As of the census of 2000, there were 407 people, 169 households, and 126 families residing in the town. The population density was 145.5/km^{2} (375.1/mi^{2}). There were 193 housing units at an average density of 69.0/km^{2} (177.9/mi^{2}). The racial makeup of the town was 99.51% White, and 0.49% from two or more races.
There were 169 households, out of which 37.9% had children under the age of 18 living with them, 55.0% were married couples living together, 17.8% had a female householder with no husband present, and 25.4% were non-families. 24.3% of all households were made up of individuals, and 11.8% had someone living alone who was 65 years of age or older. The average household size was 2.41 and the average family size was 2.84.

In the town, the population was spread out, with 27.0% under the age of 18, 9.3% from 18 to 24, 29.7% from 25 to 44, 23.3% from 45 to 64, and 10.6% who were 65 years of age or older. The median age was 34 years. For every 100 females, there were 80.1 males. For every 100 females age 18 and over, there were 74.7 males.
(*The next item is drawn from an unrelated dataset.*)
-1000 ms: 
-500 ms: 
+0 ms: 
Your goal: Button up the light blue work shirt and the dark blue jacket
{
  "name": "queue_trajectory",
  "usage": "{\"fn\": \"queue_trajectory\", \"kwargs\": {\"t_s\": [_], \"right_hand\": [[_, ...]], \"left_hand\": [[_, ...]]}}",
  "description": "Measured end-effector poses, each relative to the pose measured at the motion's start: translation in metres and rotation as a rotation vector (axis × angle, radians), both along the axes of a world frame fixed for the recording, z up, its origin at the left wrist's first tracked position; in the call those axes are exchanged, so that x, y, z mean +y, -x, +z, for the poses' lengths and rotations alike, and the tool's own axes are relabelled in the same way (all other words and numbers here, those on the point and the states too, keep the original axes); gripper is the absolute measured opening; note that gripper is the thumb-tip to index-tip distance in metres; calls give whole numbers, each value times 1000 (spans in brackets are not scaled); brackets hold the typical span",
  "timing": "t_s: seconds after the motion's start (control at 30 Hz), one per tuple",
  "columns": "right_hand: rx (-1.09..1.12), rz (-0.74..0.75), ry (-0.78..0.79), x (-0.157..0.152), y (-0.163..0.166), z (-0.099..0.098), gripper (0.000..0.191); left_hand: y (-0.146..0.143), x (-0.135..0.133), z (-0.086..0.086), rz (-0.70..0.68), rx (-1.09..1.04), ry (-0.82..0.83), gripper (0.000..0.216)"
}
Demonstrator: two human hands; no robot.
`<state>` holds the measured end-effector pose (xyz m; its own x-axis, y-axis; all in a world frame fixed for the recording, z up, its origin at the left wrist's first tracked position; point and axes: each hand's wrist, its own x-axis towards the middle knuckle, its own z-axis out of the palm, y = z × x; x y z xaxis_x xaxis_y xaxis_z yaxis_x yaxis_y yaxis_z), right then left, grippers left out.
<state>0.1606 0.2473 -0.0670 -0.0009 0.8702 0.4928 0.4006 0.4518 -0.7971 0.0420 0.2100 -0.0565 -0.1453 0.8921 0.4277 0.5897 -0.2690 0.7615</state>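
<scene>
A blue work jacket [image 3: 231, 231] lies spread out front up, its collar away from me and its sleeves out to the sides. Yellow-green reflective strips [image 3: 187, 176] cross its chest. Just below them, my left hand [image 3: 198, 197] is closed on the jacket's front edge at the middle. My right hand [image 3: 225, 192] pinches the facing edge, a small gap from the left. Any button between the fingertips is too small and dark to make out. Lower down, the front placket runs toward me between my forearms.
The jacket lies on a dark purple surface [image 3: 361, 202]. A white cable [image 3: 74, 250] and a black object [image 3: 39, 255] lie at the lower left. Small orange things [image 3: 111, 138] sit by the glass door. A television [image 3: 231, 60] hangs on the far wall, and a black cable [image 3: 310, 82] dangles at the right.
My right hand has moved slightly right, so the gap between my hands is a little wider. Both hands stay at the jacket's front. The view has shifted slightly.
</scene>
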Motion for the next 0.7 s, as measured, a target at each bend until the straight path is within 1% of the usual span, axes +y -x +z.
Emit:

The median income for a household in the town was $24,722, and the median income for a family was $30,694. Males had a median income of $25,000 versus $16,375 for females. The per capita income for the town was $12,731. About 11.2% of families and 14.6% of the population were below the poverty line, including 27.7% of those under age 18 and 4.2% of those age 65 or over.

==Education==
Western Grove is within the Ozark Mountain School District, which operates Western Grove Elementary School and Ozark Mountain High School. The latter is located in the former Western Grove High School, which consolidated into Ozark Mountain High in 2023.

On July 1, 2004, the former Western Grove School District consolidated into the Ozark Mountain School District.